◆ Problem ◆
Answer with a bare number: the count of lines in the data below that contain the word "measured".

◆ Material provided ◆
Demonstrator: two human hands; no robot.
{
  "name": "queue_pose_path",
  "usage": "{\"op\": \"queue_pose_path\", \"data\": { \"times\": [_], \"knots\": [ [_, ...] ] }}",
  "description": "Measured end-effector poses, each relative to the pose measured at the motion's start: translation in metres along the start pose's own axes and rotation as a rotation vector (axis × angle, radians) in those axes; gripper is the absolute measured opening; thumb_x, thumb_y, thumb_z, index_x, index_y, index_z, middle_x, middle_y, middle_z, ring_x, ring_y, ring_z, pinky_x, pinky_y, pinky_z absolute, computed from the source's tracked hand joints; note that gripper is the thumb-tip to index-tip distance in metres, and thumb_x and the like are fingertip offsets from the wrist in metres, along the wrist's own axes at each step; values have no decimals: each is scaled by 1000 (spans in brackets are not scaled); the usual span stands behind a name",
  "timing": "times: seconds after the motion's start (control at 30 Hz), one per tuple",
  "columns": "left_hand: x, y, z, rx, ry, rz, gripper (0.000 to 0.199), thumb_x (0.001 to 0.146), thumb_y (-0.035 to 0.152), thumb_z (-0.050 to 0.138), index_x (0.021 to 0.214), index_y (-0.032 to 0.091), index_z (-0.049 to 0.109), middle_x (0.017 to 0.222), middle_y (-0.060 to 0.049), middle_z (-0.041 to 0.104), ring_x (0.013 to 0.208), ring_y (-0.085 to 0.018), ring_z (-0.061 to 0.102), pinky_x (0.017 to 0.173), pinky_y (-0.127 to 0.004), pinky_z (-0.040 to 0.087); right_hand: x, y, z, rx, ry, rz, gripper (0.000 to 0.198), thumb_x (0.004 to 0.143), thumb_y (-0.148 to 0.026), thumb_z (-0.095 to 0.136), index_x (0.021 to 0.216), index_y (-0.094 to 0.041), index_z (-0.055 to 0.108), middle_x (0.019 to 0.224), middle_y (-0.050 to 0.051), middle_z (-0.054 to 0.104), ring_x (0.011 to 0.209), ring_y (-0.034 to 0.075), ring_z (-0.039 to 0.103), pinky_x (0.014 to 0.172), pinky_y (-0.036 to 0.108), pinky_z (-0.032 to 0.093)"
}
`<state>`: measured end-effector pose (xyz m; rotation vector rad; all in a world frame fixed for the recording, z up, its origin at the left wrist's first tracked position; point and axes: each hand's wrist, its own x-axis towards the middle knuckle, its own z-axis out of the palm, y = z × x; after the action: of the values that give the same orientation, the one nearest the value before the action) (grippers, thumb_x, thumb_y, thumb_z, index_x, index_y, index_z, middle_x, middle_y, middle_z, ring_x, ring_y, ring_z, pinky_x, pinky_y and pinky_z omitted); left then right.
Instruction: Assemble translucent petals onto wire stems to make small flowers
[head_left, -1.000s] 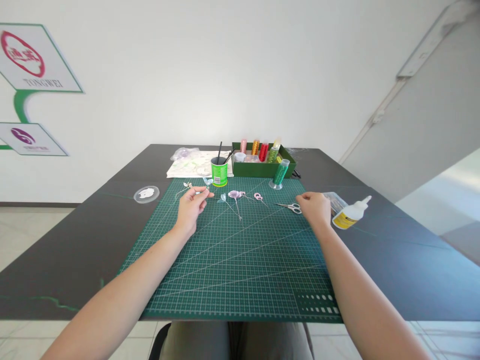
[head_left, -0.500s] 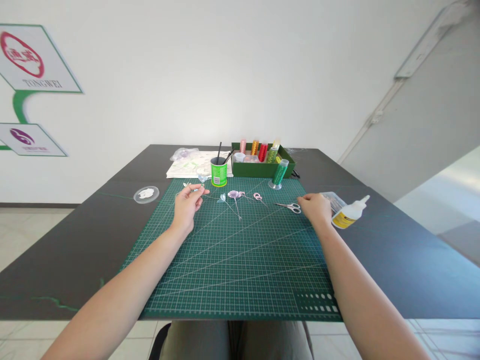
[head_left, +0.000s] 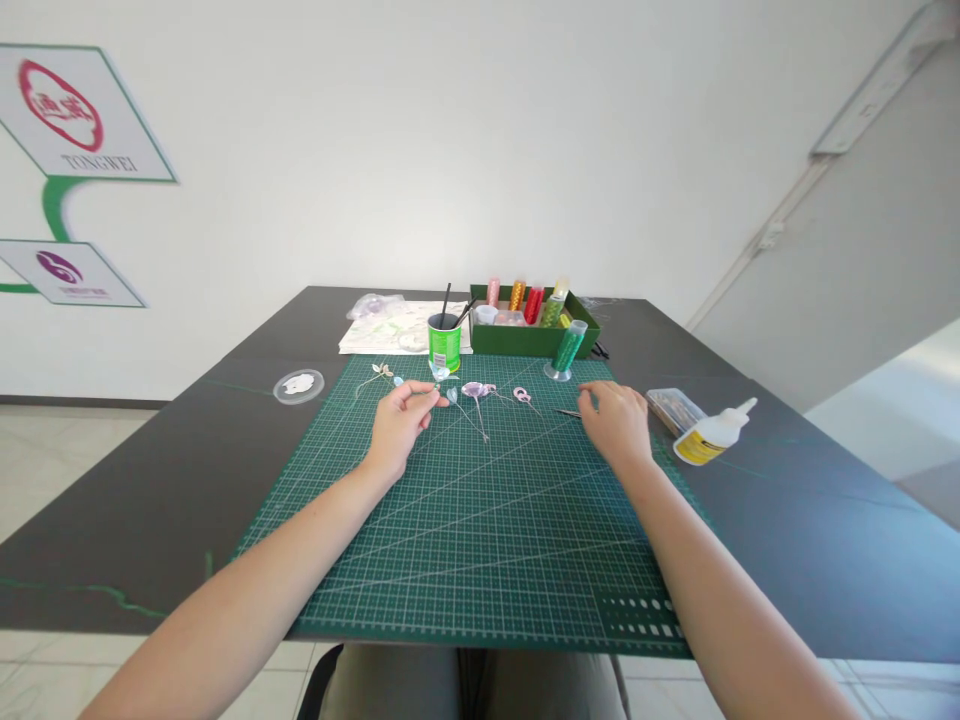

◆ Exercise answer ◆
2